However, comprehensive drift models for potamodromous fish are, with a few exceptions, largely absent or theoretical. Apparently, the larvae of long migratory, potamodromous sturgeon species feature a continuous drift over several days and hundreds of kilometres (see Online Resource). Drift distance and duration are highly variable among species, and may be genetically coded in order to reach distinct nursery habitats and to compensate for the long upstream migrations of the adults (D’Amours et al. 2001; Kynard and Horgan 2002; Kynard et al. 2007a, 2007b; Braaten et al. 2008, 2012). Instead of a continuous downstream movement, the early dispersal of other potamodromous species potentially includes a sequence of drifting phases (primarily during night), interspersed with periods of inshore settlement in nursery habitats (primarily during day) (Carter et al. 1986; Gadomski and Barfoot 1998). The cumulative distance covered during this pattern is not known and needs more research.

At what life history stage do fishes drift?

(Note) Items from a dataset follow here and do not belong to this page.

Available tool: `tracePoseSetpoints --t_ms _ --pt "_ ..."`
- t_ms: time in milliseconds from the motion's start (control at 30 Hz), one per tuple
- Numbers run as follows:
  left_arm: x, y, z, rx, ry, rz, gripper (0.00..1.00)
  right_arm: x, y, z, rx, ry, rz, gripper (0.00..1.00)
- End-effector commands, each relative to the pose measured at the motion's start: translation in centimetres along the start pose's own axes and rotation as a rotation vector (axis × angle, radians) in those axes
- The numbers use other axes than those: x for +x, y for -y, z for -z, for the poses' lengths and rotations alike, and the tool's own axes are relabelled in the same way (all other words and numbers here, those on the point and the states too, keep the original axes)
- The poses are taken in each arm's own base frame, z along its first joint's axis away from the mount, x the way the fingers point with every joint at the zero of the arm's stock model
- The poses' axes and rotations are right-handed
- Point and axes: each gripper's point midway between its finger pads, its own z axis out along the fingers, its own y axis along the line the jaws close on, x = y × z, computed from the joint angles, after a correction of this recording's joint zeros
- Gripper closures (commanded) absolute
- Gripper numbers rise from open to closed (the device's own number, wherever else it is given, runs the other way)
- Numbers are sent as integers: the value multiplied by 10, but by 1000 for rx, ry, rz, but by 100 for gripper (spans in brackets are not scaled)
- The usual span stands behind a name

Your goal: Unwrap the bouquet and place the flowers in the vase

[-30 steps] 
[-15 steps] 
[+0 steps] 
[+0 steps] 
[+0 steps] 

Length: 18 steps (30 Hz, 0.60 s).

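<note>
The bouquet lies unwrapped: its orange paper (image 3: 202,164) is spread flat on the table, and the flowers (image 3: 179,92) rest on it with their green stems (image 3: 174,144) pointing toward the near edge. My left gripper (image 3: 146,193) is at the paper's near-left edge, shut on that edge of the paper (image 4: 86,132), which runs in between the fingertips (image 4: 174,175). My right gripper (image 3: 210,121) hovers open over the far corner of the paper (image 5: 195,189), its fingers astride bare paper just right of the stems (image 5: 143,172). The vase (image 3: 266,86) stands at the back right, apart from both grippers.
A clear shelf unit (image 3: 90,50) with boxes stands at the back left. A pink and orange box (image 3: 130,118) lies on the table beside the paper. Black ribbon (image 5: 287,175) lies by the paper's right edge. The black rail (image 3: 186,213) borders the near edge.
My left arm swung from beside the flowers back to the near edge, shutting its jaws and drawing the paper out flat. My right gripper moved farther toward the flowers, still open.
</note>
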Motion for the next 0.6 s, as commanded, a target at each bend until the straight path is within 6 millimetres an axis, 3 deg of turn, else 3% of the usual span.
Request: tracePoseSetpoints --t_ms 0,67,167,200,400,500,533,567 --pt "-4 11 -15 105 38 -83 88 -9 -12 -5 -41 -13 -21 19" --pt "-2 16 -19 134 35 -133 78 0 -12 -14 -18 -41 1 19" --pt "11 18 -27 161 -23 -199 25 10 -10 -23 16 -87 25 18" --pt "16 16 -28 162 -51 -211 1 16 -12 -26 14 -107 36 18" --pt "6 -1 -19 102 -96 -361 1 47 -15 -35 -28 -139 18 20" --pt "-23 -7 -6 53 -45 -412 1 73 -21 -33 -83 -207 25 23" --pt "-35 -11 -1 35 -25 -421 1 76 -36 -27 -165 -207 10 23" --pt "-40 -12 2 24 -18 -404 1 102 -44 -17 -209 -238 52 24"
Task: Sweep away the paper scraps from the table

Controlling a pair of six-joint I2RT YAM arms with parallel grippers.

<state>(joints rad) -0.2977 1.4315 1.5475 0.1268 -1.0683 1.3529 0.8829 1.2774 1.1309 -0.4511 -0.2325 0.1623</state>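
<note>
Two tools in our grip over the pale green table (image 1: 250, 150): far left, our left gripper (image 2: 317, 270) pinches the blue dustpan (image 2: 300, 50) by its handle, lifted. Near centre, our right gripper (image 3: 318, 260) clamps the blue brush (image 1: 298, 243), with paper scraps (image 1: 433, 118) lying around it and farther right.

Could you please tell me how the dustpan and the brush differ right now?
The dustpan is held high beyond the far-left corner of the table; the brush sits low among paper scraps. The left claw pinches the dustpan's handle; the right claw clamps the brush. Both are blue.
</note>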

Drifting typically occurs during defined intervals of ontogeny and at certain body lengths for particular species. A narrow size range of drifting individuals, for example, has been observed in two invasive benthic species (Neogobius melanostomus, Proterorhinus semilunaris, Gobiidae) in the River Dyje, Czech Republic (Janac et al. 2013), catfish alevins (Ictalurus punctatus, Pylodictus olivaris, Ictaluridae) in the Illinois River, Arkansas (Brown and Armstrong 1985), and particular native fishes (Catostomus latipinnis, Catostomus discobolus, Catostomidae; Gila robusta, Rhinichthys osculus, Cyprinidae) in the Colorado River, Colorado (Carter et al. 1986). The Murray cod (Maccullochella peelii, Percichthyidae) in the Murray River, Australia (Humphries 2005), and pumpkinseeds (Lepomis gibbosus, Centrarchidae) in the River Rhone, France (Copp and Cellot 1988), predominantly drift as free embryos. Cyprinids, on the other hand, mostly disperse during their early larval development (larval stages L1–L4; Copp et al. 2002; Zitek et al. 2004a; Sonny et al. 2006) or at the transition between the larval and the juvenile period (stages L6/J1; Reichard and Jurajda 2007; Lechner et al. 2014b). But the former generality, that downstream dispersal is most intensive during early embryogenesis and sharply decreases upon the achieving of the juvenile period (Pavlov 1994), does not always apply: e.g., the drift in two Czech rivers, Morava and Kyjovka, and in a bypass section of the River Rhone was dominated by juvenile cyprinids, percids and cobitids (Peňáz et al. 1992; Reichard et al. 2001).

Drifting by fishes at particular sizes and developmental stages may be an adaptation to coping with, or taking advantage of, riverine conditions. Behavioural and physiological changes during development may enable certain stages to actively react to their environment and to temporally and spatially regulate their drift (Pavlov et al. 2008). Developmental stage, for instance, was found to correlate with change in swimming ability and habitat or diet shifts among seven drifting cyprinid species (Reichard and Jurajda 2007) and swimming ability of several Murray-Darling Basin fishes (Kopf et al. 2014). Alternatively, the size-structure of drifting cyprinids in the diel cycle might instead relate to an altered reaction to light during ontogeny. It may only be older, more-developed larvae that respond to the transition from day to night by moving into the current (Reichard et al. 2002a; Zitek et al. 2004b).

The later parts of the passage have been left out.